Belief
Luke 1:19-23
And the angel answering said to him, I am Gabriel, that stand in the presence of God; and am sent to speak to you…


If, then, utter unbelief is utter repression of the best in man, and if further partial belief is partial escape from this galling bondage, what must complete faith in God be, entire acceptance of His Son as Eternal Righteousness, unclouded hope in the perpetuated life of the soul, but the free expression, the joyous utterance, the complete realization of the whole spiritual life of man? Whatever destroys the best in human life cannot be true. It is impossible to believe that the best life of the individual, the family, the nation; it is impossible to believe that the heroism of the solitary soul fighting its solitary but momentous battles, the purity and sweetness and selfsacrifice of home, the advancing righteousness of our land and all lands — spring out of beliefs that are a fountain of lies. Whatever destroys human life must be a lie; whatever builds it into strength and beauty must be true. Human life, in order to complete realization of its best possibilities, needs a God, needs a Christ, needs a hereafter, needs Supreme Love as its minister, needs a supreme manifestation of that Love, and a timely future in which to do its will and enjoy its ministrations. The Jewish priest asked for a sign whereby he might know the angel's message to be true. The sign came. Dumbness was his sign. The amazed soul, trying to believe, and yet afraid, in accepting the faith of its fathers, of building its hope upon a dream, asks for a sign. The sign is given; the dumbness that falls upon the speaking, singing spirit is the sign that unbelief is disease.

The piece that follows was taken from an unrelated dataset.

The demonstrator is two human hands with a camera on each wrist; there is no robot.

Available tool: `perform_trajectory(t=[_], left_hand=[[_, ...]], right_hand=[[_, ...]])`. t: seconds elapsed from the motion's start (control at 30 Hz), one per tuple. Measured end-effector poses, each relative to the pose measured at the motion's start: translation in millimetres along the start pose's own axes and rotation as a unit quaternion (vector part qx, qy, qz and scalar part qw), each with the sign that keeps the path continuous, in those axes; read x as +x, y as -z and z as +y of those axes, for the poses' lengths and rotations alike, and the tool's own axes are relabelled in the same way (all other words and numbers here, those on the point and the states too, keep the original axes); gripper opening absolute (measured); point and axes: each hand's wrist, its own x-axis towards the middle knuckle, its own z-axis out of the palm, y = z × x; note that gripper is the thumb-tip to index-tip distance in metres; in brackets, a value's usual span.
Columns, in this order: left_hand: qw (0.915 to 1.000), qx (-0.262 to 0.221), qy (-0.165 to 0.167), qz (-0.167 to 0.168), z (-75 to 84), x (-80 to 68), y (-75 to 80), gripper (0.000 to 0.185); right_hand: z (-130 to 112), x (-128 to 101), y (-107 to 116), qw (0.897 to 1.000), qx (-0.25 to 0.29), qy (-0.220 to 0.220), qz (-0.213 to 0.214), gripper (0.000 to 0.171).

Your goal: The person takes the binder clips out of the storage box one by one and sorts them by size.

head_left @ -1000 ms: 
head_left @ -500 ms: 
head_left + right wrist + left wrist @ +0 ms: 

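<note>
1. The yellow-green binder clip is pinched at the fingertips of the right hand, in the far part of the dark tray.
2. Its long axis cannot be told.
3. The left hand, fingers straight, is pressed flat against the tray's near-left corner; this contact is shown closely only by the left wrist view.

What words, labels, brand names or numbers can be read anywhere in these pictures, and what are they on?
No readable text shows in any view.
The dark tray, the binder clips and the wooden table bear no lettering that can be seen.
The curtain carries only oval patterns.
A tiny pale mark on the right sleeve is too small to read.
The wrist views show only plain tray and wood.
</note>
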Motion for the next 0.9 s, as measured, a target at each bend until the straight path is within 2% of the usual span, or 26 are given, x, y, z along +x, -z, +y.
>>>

The priest silent at the altar, with his prayers unsaid, his thoughts unspoken, his praise unsung, his worship unuttered, is but the type of the soul in the dumbness of doubt, in the paralysis of unbelief, its whole best life denied expression, and shrivelling under the doom of an eternal sentence of repression and death. The priest at the altar, but no longer silent; the priest at the altar, naming his firstborn, his tongue loosed and uttering in sublime, prophetic strains his whole grateful life — is a type of the soul that has found the utterance of faith, from which all paralysis, all dumbness, has passed away, whose thought, feeling, and volition, mind, heart, and will, are winning their noblest expression; whose whole life is in the attainment of its eternal satisfaction.

(G. A. Gordon.)



Parallel Verses
KJV: And the angel answering said unto him, I am Gabriel, that stand in the presence of God; and am sent to speak unto thee, and to shew thee these glad tidings.

WEB: The angel answered him, "I am Gabriel, who stands in the presence of God. I was sent to speak to you, and to bring you this good news.